Ice nucleation investigation hastens paradigm shift on important atmospheric process
The effect of trace levels of solutes on ice nucleation and cloud formation has been significantly underestimated, new research shows.
Water’s freezing point may be 0°C, but it doesn’t always follow the rules. Consider how salt is used to deice road surfaces and pavements; water’s temperature does not change but the dissolved salt allows water to exist in a metastable liquid phase at temperatures below 0°C.1
Metastable water is fundamental to cloud formation – droplets form on tiny particles of mineral dust and some of these droplets, if sufficiently cold, heterogeneously freeze and form ice particles. Previous ice nucleation research has concentrated on homogenous freezing and pure water samples, with scientists attributing observed changes in water’s freezing behaviour to the amount of water available to interact with other materials – known as the water activity of the solution – rather than any dissolved matter such as salts.2
‘Many clouds in the atmosphere contain liquid water droplets even at temperatures below the usual freezing point of 0°C, and the presence of supercooled water has implications both practical and subtle. It’s why our flights are sometimes delayed while we sit on the tarmac waiting to have deicing fluid sprayed on the aircraft. It also is the source of one of the outstanding mysteries in atmospheric science: how exactly does supercooled water freeze?’ comments Raymond Shaw, a cloud physics expert at the Michigan Technological University in the US who was not involved in the study. ‘It’s more than an academic question because the formation of ice can completely change the precipitation efficiency, the optical properties and the dynamic structure of clouds.’

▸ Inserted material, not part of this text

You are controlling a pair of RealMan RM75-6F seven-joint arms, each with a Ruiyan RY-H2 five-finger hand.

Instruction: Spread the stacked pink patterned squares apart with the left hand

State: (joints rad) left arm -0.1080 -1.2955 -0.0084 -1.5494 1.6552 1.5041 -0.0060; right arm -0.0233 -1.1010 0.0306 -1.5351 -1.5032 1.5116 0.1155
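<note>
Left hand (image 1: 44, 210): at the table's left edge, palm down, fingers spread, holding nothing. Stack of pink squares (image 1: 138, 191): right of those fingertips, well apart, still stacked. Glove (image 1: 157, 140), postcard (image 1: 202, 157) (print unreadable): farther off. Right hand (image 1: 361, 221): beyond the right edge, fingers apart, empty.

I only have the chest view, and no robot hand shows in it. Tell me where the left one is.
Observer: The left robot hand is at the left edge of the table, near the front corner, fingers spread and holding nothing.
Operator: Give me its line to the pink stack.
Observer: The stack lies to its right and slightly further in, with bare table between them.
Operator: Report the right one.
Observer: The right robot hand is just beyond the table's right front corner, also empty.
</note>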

By studying a range of soluble minerals and inorganic compounds known to exist in the atmosphere, including the constituents of sea salt, in different combinations, Thomas Whale and colleagues at the University of Leeds, UK, have shown that concentrations of solutes low enough to not affect the water activity can profoundly influence ice nucleation. Just like salt on an icy road, they found that alkali metal halides (KCl, NaCl and NaI) suppress the freezing temperature of water droplets, causing them to freeze up to 8°C below that of pure water. Even more surprisingly, ammonium salts, such as (NH4)2SO4 and (NH4)Cl, can raise the freezing temperature, with water droplets freezing 3°C higher than pure water. On comparing ammonium salts to the most effective suppressor, potassium chloride, the team observed a difference of 10°C in freezing temperature.

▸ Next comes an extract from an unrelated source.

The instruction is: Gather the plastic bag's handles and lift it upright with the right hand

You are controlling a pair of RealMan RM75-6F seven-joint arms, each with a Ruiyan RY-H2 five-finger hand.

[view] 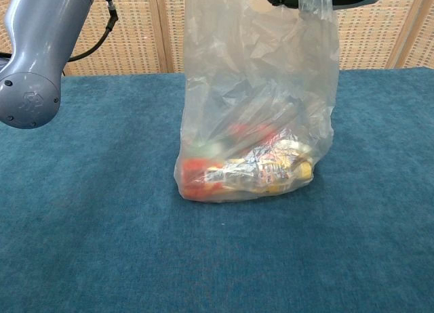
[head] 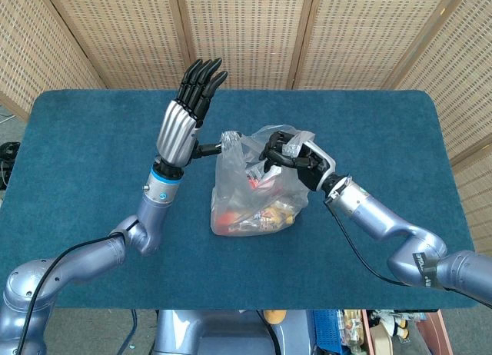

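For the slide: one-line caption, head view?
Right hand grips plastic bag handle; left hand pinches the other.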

‘The study is groundbreaking,’ says Yvonne Boose who studies cloud microphysics at the German Aerospace Center (DLR). ‘The results open up new ways of thinking about the nature of active sites and systematically studying the mechanism of ice nucleation.’
‘The fundamental processes that we’ve discovered will matter for controlling ice nucleation temperatures, but the magnitude of the impact is difficult to discuss at this point. It is something that certainly could have a significant impact and needs to be further investigated,’ comments Whale. ‘Some research groups have found hints for a solute effect other than what can be explainable by water activity,’ adds Boose, ‘but Whale and co investigated these effects systematically using a range of solutes on various nucleators. A challenge that remains is to study multicomponent systems in more detail to be able to understand what these effects mean for ice nucleation as it happens in the atmosphere.’